As explained in the :doc:`positions` chapter,
there is a real physical difference between,
say, an astrometric position and an apparent position:
they are two distinct points in the sky.
But given a single position —
a single point in the sky —
all the various coordinates you can produce
mean exactly the same thing:
the direction you would point a telescope to put that point at its center.

Cartesian coordinates versus Spherical coordinates
==================================================

A given coordinate system can be used to produce
two kinds of coordinate:
Cartesian and spherical.

*Cartesian* coordinates
specify a position by providing three distances |xyz|
that are measured along axes that stand at right angles to each other.

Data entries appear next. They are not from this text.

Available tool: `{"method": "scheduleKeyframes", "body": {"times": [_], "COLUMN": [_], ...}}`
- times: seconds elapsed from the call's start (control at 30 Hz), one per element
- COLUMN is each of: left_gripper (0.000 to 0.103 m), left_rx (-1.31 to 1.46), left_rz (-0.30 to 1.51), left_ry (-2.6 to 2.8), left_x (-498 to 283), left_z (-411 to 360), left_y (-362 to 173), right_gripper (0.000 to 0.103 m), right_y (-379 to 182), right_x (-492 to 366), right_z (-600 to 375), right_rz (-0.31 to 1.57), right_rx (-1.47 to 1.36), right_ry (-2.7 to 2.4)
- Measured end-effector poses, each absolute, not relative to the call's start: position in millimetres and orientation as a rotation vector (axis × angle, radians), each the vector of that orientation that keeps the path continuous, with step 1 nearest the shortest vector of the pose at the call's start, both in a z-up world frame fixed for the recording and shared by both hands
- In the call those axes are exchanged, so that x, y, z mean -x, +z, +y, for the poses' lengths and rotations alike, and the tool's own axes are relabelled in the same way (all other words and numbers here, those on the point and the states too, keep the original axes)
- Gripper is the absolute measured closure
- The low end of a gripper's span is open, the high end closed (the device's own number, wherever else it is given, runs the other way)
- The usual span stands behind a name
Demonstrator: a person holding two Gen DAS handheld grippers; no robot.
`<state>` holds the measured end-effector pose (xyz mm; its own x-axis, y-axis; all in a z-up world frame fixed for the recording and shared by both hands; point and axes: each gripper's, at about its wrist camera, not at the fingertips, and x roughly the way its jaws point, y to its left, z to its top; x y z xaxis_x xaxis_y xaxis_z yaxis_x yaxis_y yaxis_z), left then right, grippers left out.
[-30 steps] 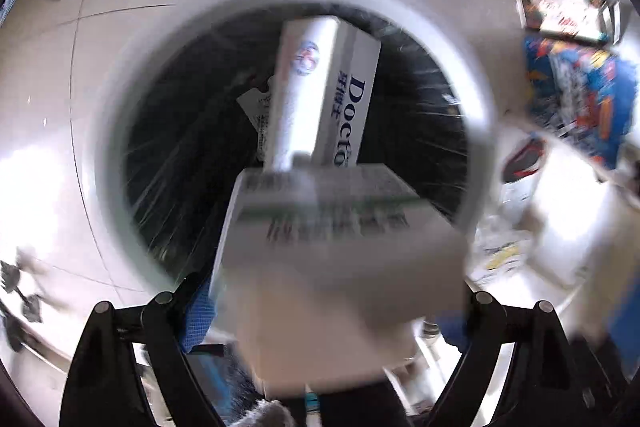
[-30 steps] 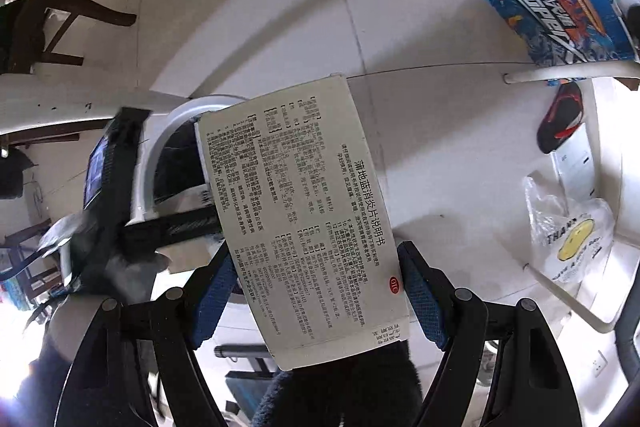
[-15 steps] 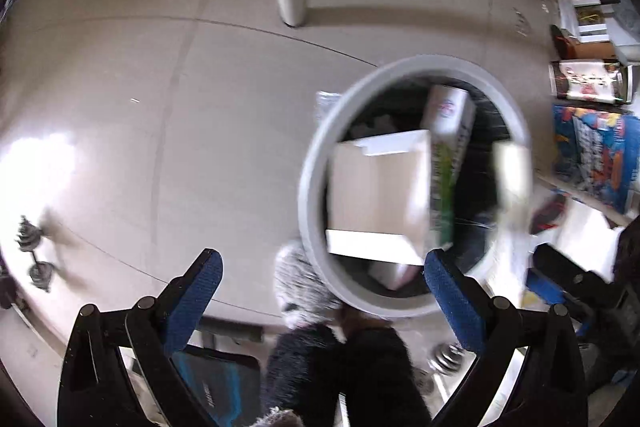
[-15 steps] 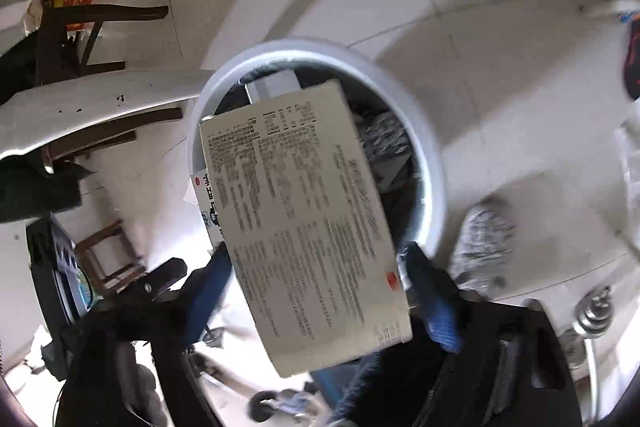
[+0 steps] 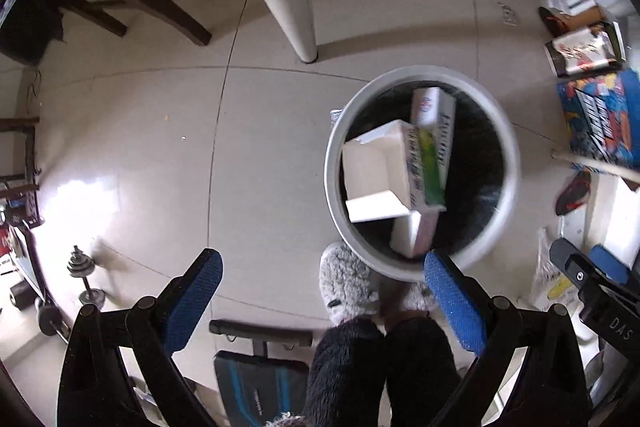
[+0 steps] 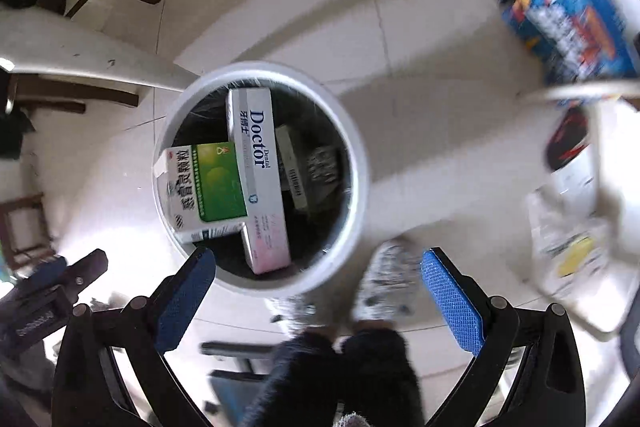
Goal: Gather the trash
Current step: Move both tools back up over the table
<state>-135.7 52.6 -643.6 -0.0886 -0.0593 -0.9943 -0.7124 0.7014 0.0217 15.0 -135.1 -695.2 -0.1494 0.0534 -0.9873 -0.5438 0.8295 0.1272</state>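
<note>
Right wrist: round white bin (image 6: pixel 362 163), cardboard boxes (image 6: pixel 260 179)

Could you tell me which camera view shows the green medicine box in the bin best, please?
The right wrist view: the green medicine box lies face up in the trash bin, printing legible. The left wrist view shows only its green side edge and open white flaps.

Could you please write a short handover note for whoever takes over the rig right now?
Left gripper: open, empty, jaws just opened.
Right gripper: open, empty, jaws just opened.
Trash bin on the floor below both grippers holds the green-and-white box, the Doctor toothpaste box and other pieces.
Done: those boxes are binned.
Left: cannot tell which remaining floor clutter counts as trash; check around the bin.
</note>
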Motion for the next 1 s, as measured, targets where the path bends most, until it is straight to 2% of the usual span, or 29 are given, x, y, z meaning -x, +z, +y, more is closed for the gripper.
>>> {"method": "scheduleKeyframes", "body": {"times": [0.57,0.77,1.0], "left_gripper": [0.0,0.0,0.0], "left_rx": [0.601,0.609,0.585], "left_rz": [1.47,1.434,1.339], "left_ry": [0.544,0.527,0.56], "left_x": [157,168,147], "left_z": [23,20,34], "left_y": [-384,-321,-261], "right_gripper": [0.0,0.0,0.0], "right_y": [-406,-311,-235], "right_x": [5,17,2], "right_z": [-166,-175,-180], "right_rz": [1.502,1.477,1.479], "right_rx": [0.43,0.396,0.269], "right_ry": [0.539,0.556,0.545]}}
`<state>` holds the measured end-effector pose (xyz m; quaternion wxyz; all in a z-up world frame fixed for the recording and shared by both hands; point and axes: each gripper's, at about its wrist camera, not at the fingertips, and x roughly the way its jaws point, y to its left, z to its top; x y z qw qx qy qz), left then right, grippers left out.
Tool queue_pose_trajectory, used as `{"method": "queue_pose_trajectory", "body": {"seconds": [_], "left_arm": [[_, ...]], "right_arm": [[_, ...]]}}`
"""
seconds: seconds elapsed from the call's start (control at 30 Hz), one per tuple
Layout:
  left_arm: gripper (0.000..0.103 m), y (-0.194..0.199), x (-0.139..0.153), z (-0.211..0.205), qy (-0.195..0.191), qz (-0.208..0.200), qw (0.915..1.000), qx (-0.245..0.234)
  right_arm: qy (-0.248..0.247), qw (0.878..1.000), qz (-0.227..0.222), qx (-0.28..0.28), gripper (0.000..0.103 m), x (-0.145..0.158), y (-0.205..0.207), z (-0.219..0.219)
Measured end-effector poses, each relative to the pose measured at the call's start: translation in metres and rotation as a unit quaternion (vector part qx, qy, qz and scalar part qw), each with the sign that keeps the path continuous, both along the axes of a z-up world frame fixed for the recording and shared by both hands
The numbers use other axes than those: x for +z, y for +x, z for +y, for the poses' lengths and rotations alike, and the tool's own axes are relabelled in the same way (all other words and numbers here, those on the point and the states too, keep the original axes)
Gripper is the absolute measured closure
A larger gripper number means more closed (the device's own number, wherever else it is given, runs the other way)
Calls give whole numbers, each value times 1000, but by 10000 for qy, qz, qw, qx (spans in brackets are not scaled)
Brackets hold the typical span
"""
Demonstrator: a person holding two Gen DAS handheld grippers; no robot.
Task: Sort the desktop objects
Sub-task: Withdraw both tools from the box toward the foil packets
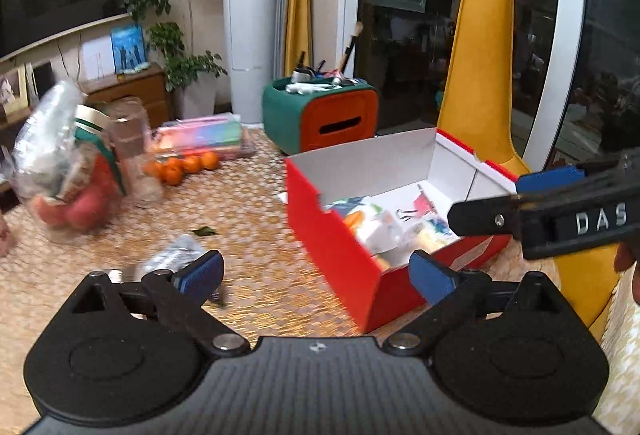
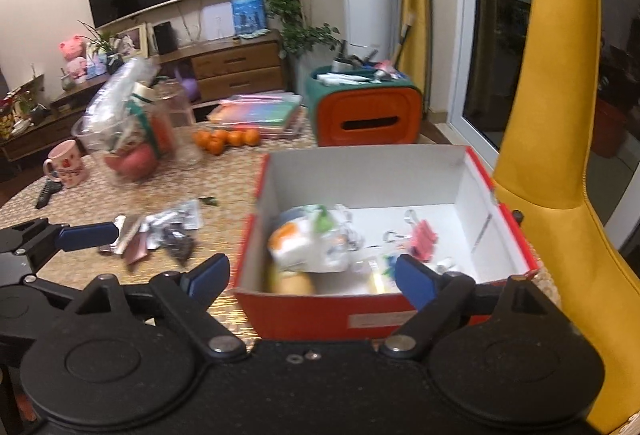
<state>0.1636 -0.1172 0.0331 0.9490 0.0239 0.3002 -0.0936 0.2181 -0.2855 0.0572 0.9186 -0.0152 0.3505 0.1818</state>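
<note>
The box (image 2: 320, 309) is red outside and white inside, the table covering (image 1: 256, 203) a golden honeycomb weave, the tangerines (image 2: 224, 139) orange, the mug (image 2: 67, 163) pink with red hearts, the chair (image 2: 560, 163) mustard yellow, and the storage bin (image 1: 320, 119) green with an orange front.

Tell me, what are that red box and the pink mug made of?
The red box looks like cardboard: matte white inside, thin folded walls, a glossy red print outside. The pink mug seems glazed ceramic, judging by its thick wall and handle, though blur leaves plastic possible.
</note>
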Motion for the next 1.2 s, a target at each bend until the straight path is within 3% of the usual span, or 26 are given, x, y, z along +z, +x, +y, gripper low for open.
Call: {"method": "queue_pose_trajectory", "body": {"seconds": [0.33,0.5,0.83,1.2], "left_arm": [[4,-31,-8,69,263,-314,9991,99],[3,-30,-20,106,23,-212,9991,362],[0,-3,-46,167,-437,-64,9944,960],[0,44,-79,189,-293,218,9930,1121]], "right_arm": [[110,9995,-32,284,12,3,-19,68],[130,9992,-8,388,11,-1,-19,92],[2,9980,96,631,9,-25,-2,138],[-340,9946,175,967,9,-66,27,172]]}}
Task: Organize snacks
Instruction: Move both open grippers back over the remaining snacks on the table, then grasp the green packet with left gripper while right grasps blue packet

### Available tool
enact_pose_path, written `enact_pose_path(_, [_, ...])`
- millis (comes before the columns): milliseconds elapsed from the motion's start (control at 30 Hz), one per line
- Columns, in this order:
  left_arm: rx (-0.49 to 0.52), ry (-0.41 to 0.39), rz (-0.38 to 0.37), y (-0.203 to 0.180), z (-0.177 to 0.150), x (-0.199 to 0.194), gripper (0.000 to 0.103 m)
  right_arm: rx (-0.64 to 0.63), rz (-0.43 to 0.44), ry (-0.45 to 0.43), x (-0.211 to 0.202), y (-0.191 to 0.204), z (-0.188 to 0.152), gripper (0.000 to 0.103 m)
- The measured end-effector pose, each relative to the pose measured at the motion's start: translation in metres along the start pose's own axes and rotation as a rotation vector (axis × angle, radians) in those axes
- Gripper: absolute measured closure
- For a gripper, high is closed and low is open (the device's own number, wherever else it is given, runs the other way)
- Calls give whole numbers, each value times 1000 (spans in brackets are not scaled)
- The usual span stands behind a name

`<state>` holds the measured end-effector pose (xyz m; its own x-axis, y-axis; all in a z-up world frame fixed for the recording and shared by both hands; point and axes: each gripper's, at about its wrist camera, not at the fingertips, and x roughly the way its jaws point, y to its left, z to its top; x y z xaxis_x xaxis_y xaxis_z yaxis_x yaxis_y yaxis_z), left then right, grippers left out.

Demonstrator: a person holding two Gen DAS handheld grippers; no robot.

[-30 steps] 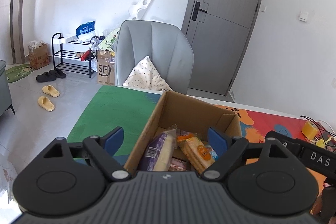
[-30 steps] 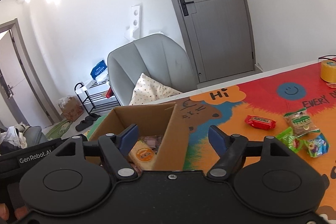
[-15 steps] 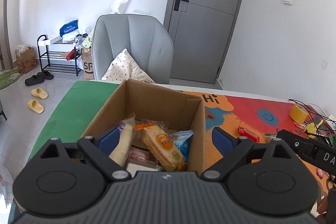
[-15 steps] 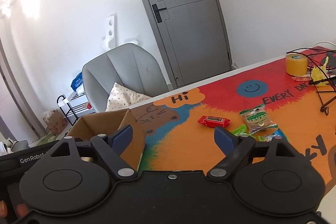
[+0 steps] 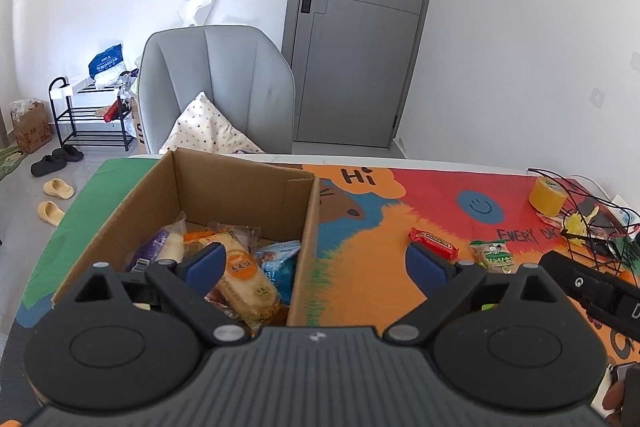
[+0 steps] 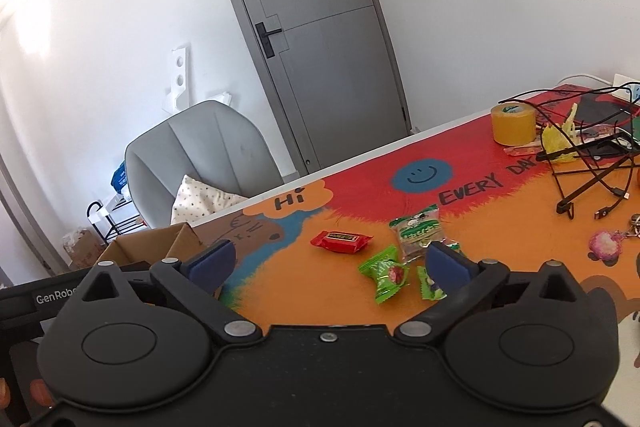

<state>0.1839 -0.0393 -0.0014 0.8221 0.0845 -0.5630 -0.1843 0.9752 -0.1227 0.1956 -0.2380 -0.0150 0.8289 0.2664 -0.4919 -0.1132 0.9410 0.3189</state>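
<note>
The cardboard box (image 5: pixel 304 227) sits at the left of the worktop (image 6: pixel 304 291), already holding several packets, among them a long orange-labelled biscuit pack (image 5: pixel 244 279) and a blue packet (image 5: pixel 280 263). The loose snacks lie to its right on the colourful mat: a red wrapped bar (image 6: pixel 340 239) at about 12 o'clock from the right gripper (image 6: pixel 326 267), a clear-and-green biscuit packet (image 6: pixel 420 231) at about 1 o'clock, and two small green candy packets (image 6: pixel 386 277) just beyond the blue pads.

The right gripper's jaws are opening, with nothing between them; it hangs above the mat, not touching any snack. The left gripper (image 5: pixel 314 263) is released and empty, straddling the box's right wall in its view.

The step in hand looks like a reach for the next loose snack. The nearest green candy is the natural choice. To do it well, centre the spread jaws over one packet only, lower until the pads bracket its crinkled body rather than a flimsy end tab, and keep clear of the neighbouring green packet so that it is not dragged along. The thin wrapper may slide on the mat, so close squarely.
</note>
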Motion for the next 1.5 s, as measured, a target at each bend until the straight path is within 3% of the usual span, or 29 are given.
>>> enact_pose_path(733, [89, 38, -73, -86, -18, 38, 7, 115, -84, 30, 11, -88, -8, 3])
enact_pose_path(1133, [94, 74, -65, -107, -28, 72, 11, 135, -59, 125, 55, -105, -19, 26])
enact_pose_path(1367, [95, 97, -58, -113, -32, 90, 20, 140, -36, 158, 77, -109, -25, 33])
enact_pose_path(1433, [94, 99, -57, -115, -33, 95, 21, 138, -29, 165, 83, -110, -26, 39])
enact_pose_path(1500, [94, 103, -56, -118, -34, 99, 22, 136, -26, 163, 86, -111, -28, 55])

*Spherical* coordinates instead specify a location
using two angles plus a distance.
Just as a geographic latitude and longitude
designate a position on the Earth,
so the two angles of a spherical coordinate
pick out a particular point in the sky —
a particular point on the celestial sphere —
and the distance says how far you would need to travel in that direction
to reach the target.

Through the following sections,
we will see how to ask for both Cartesian and spherical coordinates
in a variety of coordinate systems.

ICRS and equatorial right ascension and declination
===================================================

*Equatorial* coordinates,
which measure angles from the Earth’s equator and poles,
have already been described in the :doc:`positions` chapter:

* :ref:`positions:Astrometric right ascension and declination`
* :ref:`positions:Apparent right ascension and declination`

Here’s how the axes and angles are defined:

 | **Equatorial Coordinates**
 | *xy*-plane: Earth’s equator
 | *x*-axis: March equinox
 | *z*-axis: North celestial pole
 | ↔ Right ascension 0\ |h|–24\ |h| east around the equator
 | ↕ Declination ±90° from equator toward poles

There’s a problem with this coordinate system:
it slowly changes.
Thanks to `precession <https://en.wikipedia.org/wiki/Axial_precession>`_,
the Earth’s poles are in constant — if gradual — motion.
So equatorial coordinates
always have to specify
whether they are measuring against the Earth’s equator and equinox
as of 1950, or 2000, or some other specific year.
In the late twentieth century
“J2000” coordinates became popular,
measured against the Earth’s mean equator
as of noon Terrestrial Time on 2000 January 1.

But in 1998,
astronomers decided it was time to get off of the equatorial treadmill.
They defined a new coordinate system:
the ICRS (International Celestial Reference System).
Its axes point almost exactly along the old J2000 axes,
but are permanent and immobile,
and can achieve unbounded precision
because instead of using the Earth
its axes are tied to the locations of very distant quasars.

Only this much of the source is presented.